What you are asked to do: Once you have read the listing, write it all out exactly.
*** Data provided
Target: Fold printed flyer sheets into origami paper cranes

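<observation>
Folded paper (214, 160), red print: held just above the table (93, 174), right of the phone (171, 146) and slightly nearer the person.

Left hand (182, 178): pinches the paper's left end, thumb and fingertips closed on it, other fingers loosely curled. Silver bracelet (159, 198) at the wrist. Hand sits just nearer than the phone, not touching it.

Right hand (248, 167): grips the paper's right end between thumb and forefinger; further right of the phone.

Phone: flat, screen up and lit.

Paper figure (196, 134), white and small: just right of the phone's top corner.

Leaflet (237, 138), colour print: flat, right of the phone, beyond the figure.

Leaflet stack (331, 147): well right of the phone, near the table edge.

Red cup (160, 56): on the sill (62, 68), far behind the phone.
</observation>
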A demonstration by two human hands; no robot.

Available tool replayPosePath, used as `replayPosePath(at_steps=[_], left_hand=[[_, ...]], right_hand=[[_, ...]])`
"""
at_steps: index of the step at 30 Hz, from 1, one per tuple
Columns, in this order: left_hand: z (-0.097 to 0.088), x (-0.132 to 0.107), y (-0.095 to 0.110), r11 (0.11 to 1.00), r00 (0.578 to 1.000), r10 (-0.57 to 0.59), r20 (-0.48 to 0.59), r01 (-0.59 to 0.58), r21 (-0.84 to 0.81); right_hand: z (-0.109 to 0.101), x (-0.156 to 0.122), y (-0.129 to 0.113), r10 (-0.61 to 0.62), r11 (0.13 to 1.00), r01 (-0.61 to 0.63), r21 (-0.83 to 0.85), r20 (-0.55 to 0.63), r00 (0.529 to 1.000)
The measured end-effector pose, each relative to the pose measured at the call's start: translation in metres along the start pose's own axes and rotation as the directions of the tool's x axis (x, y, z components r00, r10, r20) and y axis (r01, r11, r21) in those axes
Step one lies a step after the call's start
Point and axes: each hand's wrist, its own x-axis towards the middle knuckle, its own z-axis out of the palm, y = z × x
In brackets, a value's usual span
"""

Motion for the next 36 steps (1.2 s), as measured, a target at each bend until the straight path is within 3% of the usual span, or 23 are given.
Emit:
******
Output below:
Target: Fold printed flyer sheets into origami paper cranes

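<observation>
Folded paper (214, 160), red print: held just above the table (93, 174), right of the phone (171, 146) and slightly nearer the person.

Left hand (182, 178): pinches the paper's left end, thumb and fingertips closed on it, other fingers loosely curled. Silver bracelet (159, 198) at the wrist. Hand sits just nearer than the phone, not touching it.

Right hand (248, 167): grips the paper's right end between thumb and forefinger; further right of the phone.

Phone: flat, screen up and lit.

Paper figure (196, 134), white and small: just right of the phone's top corner.

Leaflet (237, 138), colour print: flat, right of the phone, beyond the figure.

Leaflet stack (331, 147): well right of the phone, near the table edge.

Red cup (160, 56): on the sill (62, 68), far behind the phone.
</observation>
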A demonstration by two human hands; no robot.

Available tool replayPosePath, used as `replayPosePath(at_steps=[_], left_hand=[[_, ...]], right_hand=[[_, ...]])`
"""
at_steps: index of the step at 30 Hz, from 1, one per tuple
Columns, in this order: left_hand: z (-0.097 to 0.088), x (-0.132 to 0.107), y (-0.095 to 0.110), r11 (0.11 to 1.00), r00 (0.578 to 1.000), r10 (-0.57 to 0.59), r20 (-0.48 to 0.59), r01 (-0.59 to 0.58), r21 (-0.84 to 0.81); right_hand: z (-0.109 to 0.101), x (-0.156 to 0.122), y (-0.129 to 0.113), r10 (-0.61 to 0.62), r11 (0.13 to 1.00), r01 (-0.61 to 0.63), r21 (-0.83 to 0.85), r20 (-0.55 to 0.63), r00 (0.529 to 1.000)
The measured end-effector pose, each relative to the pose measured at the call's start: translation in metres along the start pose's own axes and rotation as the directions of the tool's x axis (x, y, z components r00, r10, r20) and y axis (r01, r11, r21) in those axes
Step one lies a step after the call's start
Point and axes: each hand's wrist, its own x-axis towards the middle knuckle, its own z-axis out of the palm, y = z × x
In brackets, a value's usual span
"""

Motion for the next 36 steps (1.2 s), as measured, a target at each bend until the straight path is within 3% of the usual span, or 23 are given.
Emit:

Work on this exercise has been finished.